日本司法支援センター(法テラス)による支援制度

  日本司法支援センター(法テラス)では、犯罪被害者支援ダイヤルを設けて、被害後の状況やニーズに応じて、様々な支援情報を提供しているほか、犯罪被害者支援の経験や理解のある弁護士を紹介したり、収入や資産など一定の要件のもと、弁護士を依頼する場合の費用等について援助する制度が設けられています。
                                                      なくことないよ
○犯罪被害者支援ダイヤル 0120−079714
○法テラス犯罪被害者支援専用ウェブページ
 
https://www.houterasu.or.jp/lp/higaishashien1/
 

警察による支援制度

  警察では、犯罪被害給付制度のほか、一定の重大な事件、事故の被害者又はそのご遺族に対して、犯罪被害者等のための制度や捜査状況等を連絡する被害者連絡制度を設けています。また、被害者の方が、再び同じ加害者から危害を加えられることを防止するため「再被害防止要綱」を制定して、これに基づく措置を実施するなどしています。

[問合せ先] 事件を取り扱った警察署・警察本部
○警察の犯罪被害者等施策のホームページ
 https://www.npa.go.jp/higaisya/

 

弁護士会による支援制度

  全国各地の弁護士会に、犯罪被害者の方々の支援に関する研修を受け、犯罪被害者の方々を支援した経験のある弁護士がいます。また、全ての弁護士会に、犯罪被害者の方々のための法律相談窓口が設置されています。

○弁護士会の相談窓口紹介
(日本弁護士連合会ホームページ内)
 https://www.nichibenren.or.jp/activity/human/victim/whole_country.html

 

民間被害者支援団体による支援制度

  各都道府県公安委員会から指定を受けた犯罪被害者等早期援助団体をはじめ、様々な民間被害者支援団体が電話相談、検察庁や裁判所などへの付添い、被害者やご遺族等の方々の自助グループ支援などの活動を行っています。
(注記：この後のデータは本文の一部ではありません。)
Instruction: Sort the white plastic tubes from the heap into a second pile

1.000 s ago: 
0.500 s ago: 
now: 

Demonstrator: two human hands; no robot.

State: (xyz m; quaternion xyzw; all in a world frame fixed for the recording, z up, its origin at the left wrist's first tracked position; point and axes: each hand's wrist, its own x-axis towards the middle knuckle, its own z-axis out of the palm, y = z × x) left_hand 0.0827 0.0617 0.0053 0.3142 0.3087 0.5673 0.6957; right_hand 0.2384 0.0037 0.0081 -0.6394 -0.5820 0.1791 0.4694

○犯罪被害者団体等の紹介(警察庁犯罪被害者等施策ホームページ内)
 https://www.npa.go.jp/hanzaihigai/seifu/dantai_top.html

*上記の警察庁のホームページでは、民間被害者支援団体の紹介だけでなく、そのほかの被害者支援の相談窓口も紹介されています。
 

地方公共団体による支援制度

  地方公共団体によっては、公営住宅への優先入居のほかに、相談窓口を設けて被害者やご遺族等の方々の相談業務を行っていたり、被害者やご遺族等の方々に対する各種扶助等の経済的支援などを行っている場合があります。

[問合せ先] お住まいの都道府県や市区町村の担当窓口
○地方公共団体における総合的対応窓口一覧
(警察庁犯罪被害者等施策ホームページ内)
 https://www.npa.go.jp/hanzaihigai/local/madoguchi_list.html

*地方公共団体による支援制度は、都道府県や市区町村によって、その内容が異なります。